Worship is the theme of our shepherd’s conference this year titled, “Spirit and Truth.”
The word “liturgy” simply means “work of the people.” Worship is the work of the people. Are we doing our work well as we plan and lead worship?
There’s been much talk about worship and liturgy the past ten or twenty years. Feeling a certain absence of gravity in worship, a number of pastors have turned their churches’ worship in Anglican, Roman Catholic, and Lutheran directions. This is particularly true in our administration of the sacraments.
Among Evangelicals, both conservatives and Kellerites have adopted weekly communion. Even more notable, though, is their shared repudiation of fencing the table. Conservatives and liberals agree that all should be welcoming and joyful in the lead-up to communion. Left behind are the historic warnings of Scripture concerning the danger of sickness and death being visited by God on those who eat and drink “unworthily.”
Central to the Protestant Reformation five centuries ago was a simplification of the complicated and sacramentalist doctrine and liturgy of Rome. Both Luther and Calvin never stopped warning of the dangers of formalism, ritual, and ceremonies. Calvin and Knox shared the same liturgy at the administration of the Lord’s Supper and central to that liturgy was not just their call to the timid, weak, and fearful to come, but their warning the profane, hypocrites, unrepentant, and unforgiving not to come.

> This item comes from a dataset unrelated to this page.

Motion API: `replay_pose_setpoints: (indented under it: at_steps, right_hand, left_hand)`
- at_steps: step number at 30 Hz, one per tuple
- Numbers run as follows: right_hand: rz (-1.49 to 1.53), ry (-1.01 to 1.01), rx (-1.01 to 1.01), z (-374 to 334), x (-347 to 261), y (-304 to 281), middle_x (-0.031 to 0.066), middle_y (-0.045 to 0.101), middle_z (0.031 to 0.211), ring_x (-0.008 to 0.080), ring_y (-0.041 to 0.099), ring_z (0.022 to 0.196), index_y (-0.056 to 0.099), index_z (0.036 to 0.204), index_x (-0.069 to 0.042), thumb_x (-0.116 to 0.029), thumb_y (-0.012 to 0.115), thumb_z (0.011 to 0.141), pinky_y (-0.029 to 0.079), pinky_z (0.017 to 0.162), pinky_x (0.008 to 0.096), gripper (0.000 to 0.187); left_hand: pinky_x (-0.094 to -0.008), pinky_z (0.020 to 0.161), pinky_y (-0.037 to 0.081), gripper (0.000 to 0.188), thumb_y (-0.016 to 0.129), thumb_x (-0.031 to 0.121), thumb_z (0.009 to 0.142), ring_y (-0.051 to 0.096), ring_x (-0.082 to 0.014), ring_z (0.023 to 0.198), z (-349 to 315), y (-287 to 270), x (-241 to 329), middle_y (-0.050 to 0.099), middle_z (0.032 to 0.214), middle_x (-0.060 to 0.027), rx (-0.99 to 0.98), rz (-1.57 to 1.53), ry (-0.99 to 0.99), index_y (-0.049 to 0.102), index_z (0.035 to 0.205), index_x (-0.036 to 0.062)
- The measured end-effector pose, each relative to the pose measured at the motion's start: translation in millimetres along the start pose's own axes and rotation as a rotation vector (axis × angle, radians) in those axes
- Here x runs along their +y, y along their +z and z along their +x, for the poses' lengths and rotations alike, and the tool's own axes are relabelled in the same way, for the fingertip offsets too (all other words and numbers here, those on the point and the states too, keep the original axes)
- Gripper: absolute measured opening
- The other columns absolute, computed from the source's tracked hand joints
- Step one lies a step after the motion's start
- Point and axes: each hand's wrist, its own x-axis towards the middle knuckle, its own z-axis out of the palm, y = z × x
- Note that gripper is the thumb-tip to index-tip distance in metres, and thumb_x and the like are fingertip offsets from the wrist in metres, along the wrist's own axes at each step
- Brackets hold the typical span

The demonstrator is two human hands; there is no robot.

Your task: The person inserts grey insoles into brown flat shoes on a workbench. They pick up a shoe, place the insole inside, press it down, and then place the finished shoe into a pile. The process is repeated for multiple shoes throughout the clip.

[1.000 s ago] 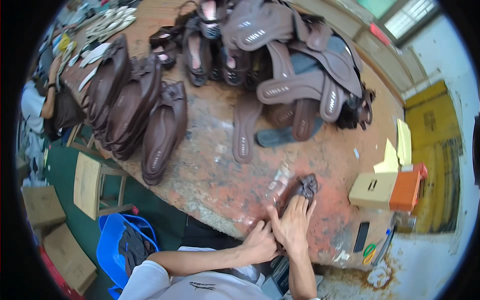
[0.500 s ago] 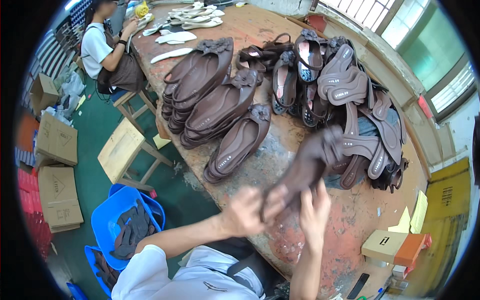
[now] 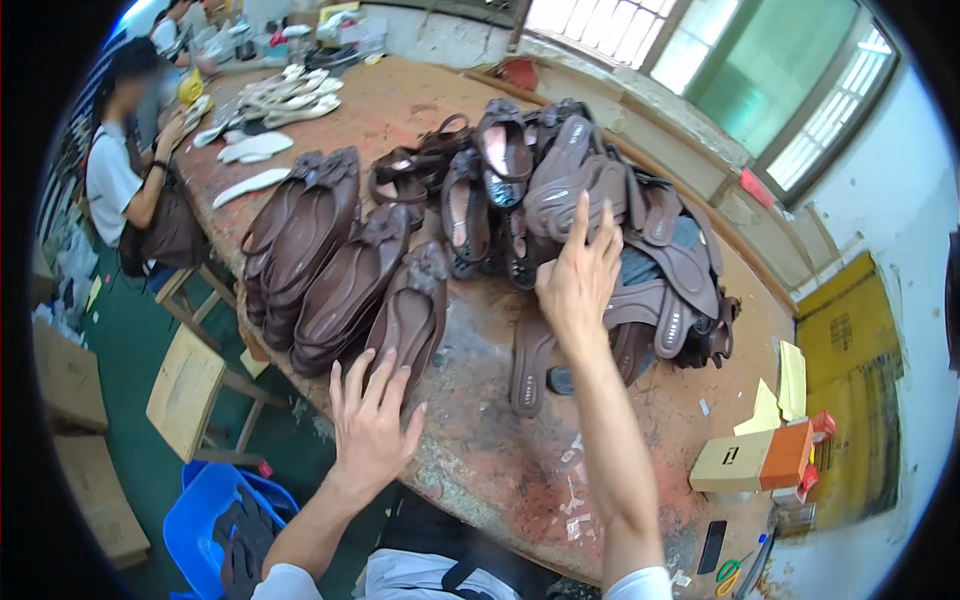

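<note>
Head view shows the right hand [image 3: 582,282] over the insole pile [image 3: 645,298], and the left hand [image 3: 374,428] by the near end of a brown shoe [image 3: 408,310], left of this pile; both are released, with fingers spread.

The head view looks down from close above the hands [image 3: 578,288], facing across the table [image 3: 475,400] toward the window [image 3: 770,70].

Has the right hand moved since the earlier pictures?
Yes. Judged against the beige-and-orange box, the right hand has moved forward across the table, away from the person, to the insole pile.
</note>
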Motion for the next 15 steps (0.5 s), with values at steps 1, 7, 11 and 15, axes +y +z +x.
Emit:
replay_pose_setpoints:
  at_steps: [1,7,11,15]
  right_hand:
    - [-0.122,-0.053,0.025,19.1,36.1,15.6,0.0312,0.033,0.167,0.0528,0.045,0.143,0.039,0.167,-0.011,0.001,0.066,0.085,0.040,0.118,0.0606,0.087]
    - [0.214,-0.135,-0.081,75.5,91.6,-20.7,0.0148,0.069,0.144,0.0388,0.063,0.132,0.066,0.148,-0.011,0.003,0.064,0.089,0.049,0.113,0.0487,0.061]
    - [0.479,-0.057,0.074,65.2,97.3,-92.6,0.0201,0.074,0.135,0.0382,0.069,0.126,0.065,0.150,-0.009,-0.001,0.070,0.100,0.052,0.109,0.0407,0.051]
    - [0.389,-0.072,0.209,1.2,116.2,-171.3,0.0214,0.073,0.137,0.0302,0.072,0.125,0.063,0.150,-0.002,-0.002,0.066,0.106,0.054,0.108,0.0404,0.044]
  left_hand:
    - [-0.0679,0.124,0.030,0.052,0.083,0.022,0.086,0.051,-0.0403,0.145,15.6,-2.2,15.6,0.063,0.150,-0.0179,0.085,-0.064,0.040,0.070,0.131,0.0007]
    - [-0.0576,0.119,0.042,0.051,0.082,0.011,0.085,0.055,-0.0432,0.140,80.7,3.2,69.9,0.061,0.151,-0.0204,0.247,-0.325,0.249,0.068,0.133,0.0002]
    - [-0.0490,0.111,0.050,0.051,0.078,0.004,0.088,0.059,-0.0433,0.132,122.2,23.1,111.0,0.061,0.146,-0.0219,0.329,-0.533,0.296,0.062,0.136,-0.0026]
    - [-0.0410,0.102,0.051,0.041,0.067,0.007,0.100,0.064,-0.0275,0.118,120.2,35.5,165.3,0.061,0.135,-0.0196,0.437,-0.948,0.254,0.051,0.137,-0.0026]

This conference is aimed at reminding Protestant church officers what reforms of worship Luther and Calvin led, why those reforms restored Scriptural worship to the Church, and how to implement those reforms in our congregations.

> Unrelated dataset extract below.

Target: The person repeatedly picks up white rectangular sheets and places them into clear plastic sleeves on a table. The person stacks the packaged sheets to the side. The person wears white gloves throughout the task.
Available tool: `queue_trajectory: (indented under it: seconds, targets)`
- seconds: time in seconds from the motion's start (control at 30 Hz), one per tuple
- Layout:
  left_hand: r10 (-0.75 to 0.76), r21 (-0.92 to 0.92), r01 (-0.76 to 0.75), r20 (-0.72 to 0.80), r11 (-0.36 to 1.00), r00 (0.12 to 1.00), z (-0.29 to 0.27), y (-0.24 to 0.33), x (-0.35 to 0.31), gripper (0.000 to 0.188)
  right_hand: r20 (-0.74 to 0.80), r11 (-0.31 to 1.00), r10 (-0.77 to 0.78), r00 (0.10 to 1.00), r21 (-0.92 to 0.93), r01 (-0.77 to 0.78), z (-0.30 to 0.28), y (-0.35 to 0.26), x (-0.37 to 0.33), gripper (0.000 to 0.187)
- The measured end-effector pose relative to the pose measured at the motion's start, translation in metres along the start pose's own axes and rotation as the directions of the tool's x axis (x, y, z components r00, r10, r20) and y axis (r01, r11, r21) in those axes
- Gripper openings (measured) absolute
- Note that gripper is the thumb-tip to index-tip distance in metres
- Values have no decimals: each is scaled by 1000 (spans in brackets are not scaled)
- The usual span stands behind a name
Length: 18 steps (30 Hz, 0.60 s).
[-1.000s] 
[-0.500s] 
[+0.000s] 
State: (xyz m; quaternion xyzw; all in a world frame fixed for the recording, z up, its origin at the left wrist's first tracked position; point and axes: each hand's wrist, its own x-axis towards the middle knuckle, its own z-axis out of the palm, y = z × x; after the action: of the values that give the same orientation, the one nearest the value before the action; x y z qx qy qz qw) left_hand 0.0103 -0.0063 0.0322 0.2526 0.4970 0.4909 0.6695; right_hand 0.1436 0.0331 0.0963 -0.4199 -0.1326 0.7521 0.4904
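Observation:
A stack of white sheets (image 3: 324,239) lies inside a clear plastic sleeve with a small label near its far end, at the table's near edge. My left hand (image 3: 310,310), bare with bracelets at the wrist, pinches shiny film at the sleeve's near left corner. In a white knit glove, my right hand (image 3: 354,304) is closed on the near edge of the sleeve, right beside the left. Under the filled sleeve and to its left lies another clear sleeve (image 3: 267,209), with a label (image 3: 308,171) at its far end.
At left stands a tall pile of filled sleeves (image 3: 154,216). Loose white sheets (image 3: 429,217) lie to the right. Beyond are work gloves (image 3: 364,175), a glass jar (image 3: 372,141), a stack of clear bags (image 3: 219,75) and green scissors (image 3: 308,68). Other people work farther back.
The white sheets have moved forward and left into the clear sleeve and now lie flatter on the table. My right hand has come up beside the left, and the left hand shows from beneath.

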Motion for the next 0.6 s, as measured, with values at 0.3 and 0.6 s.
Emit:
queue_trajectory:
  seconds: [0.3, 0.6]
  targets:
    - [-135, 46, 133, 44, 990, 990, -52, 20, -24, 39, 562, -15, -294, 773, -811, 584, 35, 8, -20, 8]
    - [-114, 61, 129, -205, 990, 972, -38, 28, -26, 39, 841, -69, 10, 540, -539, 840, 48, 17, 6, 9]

One especially helpful part of this conference will be the leadership of two of our speakers, Pastors Jody Killingsworth and Andrew Dionne. Jody was getting his masters and Andrew had just completed his doctorate at Indiana University’s Jacobs School of Music when they were called into pastoral ministry. Andrew serves in the PCA and Jody in Clearnote.
Both men understand the central place of music in worship—how it can harm and how it can help, how it can dishonor God and how it can unite His people as they give Him glory. (By the way, I tried to find a pic of Killingsworths with their children, but alas.)
Each year in February, Clearnote hosts this conference for church officers. We welcome all officers, but also those who aspire to church office. We also welcome wives, although we are sorry not to able to provide nursery care for children.)